First, I am going to fall back on my earlier assumption of a threefold armor classification (light, medium, and heavy corresponding to leather, chain, and plate). Traditionally, there are also several types of character class regarding armor use. The heavily armored classes can use plate (fighters and clerics). The lightly armored classes, such as thieves, which can only wear leather. And finally the unarmored classes, such as magic-users, which can wear no armor.

My basic idea is that by default, armor grants one point of AC per tier. So, for example, leather armor would grant +1 AC and plate armor would grant +3 AC. Someone with no armor skill (such as a zero level character or a magic-user) who straps on a suit of plate thus only gets +3 AC.

Additionally, characters gain an AC bonus equal to their armor skill if their armor skill is equal to or less than the AC bonus of the armor in question. The armor skills by class are:

  • Cleric (heavy): +3
  • Fighter (heavy): +3
  • Magic-user (none): +0
  • Thief (light): +1

In other words, you get to double the AC bonus when using armor of a tier less than or equal to your (class-based) armor skill. None of the big four classes seem to have medium armor skill (though in terms of balance, the cleric probably should). However, there are a number of subclasses that seem like they would naturally have medium armor skill, such as the ranger.

Effective AC Bonus
Class Armor Skill Light (leather) Medium (chain) Heavy (plate)
Cleric
+3
+1 +1 = +2
+2 +2 = +4
+3 +3 = +6
Fighter
+3
+1 +1 = +2
+2 +2 = +4
+3 +3 = +6
Magic-User
+0
+1 +0 = +1
+2 +0 = +2
+3 +0 = +3
Thief
+1
+1 +1 = +2
+2 +0 = +2
+3 +0 = +3

In the table above, each armor column has three numbers: the inherent armor bonus, plus the class armor skill bonus, which together = the full AC bonus. The armor skill bonus only kicks in if it is not greater than the armor bonus. So, for example, a thief, who only has an armor skill of +1, gets no armor skill bonus when wearing chain, making chain equivalent in terms of protection to leather (though the thief can still wear chain if circumstances require it).Similarly, for example, magic-users benefit much less than fighters from plate, but a magic-user in plate is still better armored than a magic-user in leather. In effect, this system defines how much protection comes from just wearing the armor and how much protection comes from skill at fighting in armor. Some classes may get less benefit from wearing armor, but all penalties, whether they are encumbrance, speed reduction, thief skill impairment, spell failure chance, or anything else, apply in full. All else being equal, a thief will thus gain the same AC bonus from leather as they would from chain, but will take fewer penalties in the leather. The same thief will be slightly more protected in plate, though presumably at the cost of rather still penalties to sneaking and maybe fleeing (depending on the specific armor penalty rules that are active).
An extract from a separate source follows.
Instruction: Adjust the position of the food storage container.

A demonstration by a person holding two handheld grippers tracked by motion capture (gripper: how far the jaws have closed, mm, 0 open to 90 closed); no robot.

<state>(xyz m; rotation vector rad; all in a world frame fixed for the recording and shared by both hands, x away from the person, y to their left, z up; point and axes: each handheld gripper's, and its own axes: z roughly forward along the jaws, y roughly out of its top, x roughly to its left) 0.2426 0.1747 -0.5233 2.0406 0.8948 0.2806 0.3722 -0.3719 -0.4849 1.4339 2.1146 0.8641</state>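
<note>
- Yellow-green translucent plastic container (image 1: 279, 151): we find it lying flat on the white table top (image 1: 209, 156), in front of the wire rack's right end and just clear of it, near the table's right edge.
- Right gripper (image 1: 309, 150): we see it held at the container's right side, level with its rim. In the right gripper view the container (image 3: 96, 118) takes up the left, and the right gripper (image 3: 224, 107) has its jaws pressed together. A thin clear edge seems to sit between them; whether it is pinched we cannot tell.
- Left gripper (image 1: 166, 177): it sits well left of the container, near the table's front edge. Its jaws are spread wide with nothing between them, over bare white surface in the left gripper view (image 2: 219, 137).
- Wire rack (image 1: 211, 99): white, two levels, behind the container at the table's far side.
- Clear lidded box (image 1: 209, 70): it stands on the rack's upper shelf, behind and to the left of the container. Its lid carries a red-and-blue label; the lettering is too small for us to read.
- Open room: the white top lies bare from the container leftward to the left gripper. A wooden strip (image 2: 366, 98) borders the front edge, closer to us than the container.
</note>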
Potential AC bonus from a shield is equal to half the armor skill, rounded down, meaning that thieves (who have a +1 armor skill) and magic-users (who have a +0 armor skill) would gain no benefit from using a shield, and fighters (who have a +3 armor skill) would gain a +1 from using a shield (as would any class that was deemed to have a medium armor skill). This ends up outputting the original numbers, which is nice, but also means that it is impossible to gain any benefit from a shield without armor skill, and I’m not sure that is satisfactory. Provisionally, I think characters without enough armor skill to use a shield should be able to get the +1 AC if they spend their action focusing on using the shield to defend.

Incidentally, this same system could easily be used with Hexagram, substituting the path of battle “defense” trait (or something derived from it) for the armor skill bonus described above.